We excluded 1,319 couples who were included in the pre-survey or where one of the couples did not complete the baseline survey. In addition, we excluded 1,124 remarried couples, as well as 267 couples with missing health-related behavior data, and 418 couples with missing Patient Health Questionnaire (PHQ-9) data. The final data set thus included 30,559 couples (90.7%). A flow diagram of the participants is shown in Supplementary Figure 1.
2.2. Measures
2.2.1. Depression symptoms assessment
Depression symptoms was measured using the PHQ-9, a widely used and well-validated patient-rated assessment tool for depressive symptoms (26, 27). The PHQ-9 comprises nine items to respond to by reviewing the past 2 weeks. Each item is scored on a 4-point scale from 0 (not at all) to 3 (nearly every day). Total scores range from 0 to 27 points, with higher scores indicating more severe depressive symptoms. It has demonstrated considerable reliability and validity, and has been used in numerous studies involving couples of childbearing ages (28, 29). In this study, the alpha Cronbach of the PHQ-9 was 0.80.
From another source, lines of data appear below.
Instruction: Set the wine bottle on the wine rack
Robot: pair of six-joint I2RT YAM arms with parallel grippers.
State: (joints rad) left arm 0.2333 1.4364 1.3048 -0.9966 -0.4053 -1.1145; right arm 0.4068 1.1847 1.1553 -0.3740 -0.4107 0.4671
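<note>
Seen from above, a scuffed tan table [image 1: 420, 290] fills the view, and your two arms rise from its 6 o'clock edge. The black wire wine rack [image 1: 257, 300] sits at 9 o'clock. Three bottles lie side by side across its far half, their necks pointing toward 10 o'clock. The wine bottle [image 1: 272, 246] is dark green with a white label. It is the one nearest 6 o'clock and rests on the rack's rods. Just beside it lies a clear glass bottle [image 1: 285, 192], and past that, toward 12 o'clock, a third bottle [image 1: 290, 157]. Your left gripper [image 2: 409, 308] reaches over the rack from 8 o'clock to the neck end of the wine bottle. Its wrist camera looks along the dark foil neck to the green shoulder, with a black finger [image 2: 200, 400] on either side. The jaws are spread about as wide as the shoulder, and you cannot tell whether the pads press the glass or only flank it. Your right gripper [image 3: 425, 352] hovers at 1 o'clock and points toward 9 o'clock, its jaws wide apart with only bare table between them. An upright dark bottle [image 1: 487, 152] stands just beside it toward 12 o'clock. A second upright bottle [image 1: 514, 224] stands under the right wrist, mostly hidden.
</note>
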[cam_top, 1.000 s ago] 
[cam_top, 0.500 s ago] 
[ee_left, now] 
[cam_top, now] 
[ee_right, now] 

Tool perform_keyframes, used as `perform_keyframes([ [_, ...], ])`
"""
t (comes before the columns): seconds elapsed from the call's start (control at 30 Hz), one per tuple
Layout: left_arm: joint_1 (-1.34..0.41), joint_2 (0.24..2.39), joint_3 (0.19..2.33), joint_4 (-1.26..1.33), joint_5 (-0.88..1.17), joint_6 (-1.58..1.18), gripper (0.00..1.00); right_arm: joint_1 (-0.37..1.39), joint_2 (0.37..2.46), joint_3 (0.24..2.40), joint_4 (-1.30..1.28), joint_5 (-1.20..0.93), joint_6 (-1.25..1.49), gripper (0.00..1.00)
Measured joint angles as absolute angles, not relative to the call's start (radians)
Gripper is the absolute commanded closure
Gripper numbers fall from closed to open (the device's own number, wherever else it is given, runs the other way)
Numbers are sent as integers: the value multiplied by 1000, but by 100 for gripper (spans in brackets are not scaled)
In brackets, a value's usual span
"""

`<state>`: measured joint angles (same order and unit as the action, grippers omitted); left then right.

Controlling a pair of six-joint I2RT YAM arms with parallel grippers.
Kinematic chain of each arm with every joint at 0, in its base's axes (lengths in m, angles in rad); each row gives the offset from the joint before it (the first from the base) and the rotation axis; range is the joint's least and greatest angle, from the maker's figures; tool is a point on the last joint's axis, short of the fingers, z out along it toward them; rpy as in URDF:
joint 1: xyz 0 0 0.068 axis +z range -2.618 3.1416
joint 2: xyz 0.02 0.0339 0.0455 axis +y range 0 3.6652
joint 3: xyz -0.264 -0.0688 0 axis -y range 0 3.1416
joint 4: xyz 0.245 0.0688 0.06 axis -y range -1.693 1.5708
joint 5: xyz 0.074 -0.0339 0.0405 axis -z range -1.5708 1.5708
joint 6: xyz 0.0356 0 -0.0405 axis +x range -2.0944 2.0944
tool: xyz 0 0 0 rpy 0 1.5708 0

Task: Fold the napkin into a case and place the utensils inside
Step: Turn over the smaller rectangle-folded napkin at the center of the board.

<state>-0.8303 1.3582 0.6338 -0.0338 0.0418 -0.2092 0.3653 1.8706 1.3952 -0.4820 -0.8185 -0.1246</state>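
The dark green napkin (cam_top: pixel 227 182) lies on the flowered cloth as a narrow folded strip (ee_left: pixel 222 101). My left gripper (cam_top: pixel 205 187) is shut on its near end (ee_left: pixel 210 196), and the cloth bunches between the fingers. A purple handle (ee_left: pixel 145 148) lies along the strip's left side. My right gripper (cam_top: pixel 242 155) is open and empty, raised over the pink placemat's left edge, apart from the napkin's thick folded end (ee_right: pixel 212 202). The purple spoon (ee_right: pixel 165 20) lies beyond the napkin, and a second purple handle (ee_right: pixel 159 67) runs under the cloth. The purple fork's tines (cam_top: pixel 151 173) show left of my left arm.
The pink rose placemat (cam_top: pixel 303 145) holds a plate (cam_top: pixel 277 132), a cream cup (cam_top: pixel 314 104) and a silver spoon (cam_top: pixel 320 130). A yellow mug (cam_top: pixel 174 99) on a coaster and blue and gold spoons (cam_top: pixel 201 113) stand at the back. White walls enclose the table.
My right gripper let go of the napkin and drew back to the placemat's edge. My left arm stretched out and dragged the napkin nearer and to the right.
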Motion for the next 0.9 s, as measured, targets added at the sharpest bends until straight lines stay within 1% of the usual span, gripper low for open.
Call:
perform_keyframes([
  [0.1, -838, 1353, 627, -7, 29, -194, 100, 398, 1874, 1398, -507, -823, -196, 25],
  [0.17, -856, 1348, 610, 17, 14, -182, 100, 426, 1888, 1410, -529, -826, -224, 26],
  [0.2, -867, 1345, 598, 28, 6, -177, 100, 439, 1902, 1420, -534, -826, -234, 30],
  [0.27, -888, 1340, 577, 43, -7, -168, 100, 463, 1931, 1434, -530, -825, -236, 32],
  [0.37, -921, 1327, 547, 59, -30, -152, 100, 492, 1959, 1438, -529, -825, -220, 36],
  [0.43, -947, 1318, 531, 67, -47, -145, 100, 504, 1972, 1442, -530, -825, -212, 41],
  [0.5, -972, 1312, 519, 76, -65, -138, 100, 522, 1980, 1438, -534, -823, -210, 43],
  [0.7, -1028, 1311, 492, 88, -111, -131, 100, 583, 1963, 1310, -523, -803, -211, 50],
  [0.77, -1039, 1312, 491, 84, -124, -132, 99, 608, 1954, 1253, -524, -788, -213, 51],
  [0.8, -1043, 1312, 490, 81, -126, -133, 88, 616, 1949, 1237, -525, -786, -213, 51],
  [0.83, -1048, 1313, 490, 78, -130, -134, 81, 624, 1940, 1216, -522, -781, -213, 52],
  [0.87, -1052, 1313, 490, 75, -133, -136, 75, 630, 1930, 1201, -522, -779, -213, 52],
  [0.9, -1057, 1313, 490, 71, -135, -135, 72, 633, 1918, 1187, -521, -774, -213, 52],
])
2.2.2. Demographic and health-related behaviors information
A self-administered questionnaire was used to collect the demographic and health-related behaviors information. Demographic information included living region, educational level, annual income, age, and BMI. Health-related behaviors included smoking, drinking, chronotype, sitting time, and dietary habits. The different behavioral patterns were determined through latent class analysis (LCA).
Smoking was assessed—and participants classified accordingly—by asking “Do you smoke?” (smoking at least one cigarette per day for 6 months or more).
Drinking was assessed by asking “Have you been drinking in the last 6 months?” Possible responses were (1) never, (2) less than once per week, and (3) every week.
Chronotype was assessed using the Munich Chronotype Questionnaire. Chronotype is an instrument useful for studying circadian biology in humans. It recorded behavior separately, on school (or work) and school-free (or work-free) days. The chronotype was calculated as the midpoint of sleep on school/work-free days, corrected for sleep debt accumulated on school/workdays (30). The chronotype was expressed as the local clock time and ranged from early (early midpoint of sleep) to late (late midpoint of sleep) chronotypes. Previous studies have found that a late chronotype has been linked to an increased risk for depression, anxiety, and substance abuse among adults (31). We dichotomized the study population into two groups: early chronotypes and late chronotypes.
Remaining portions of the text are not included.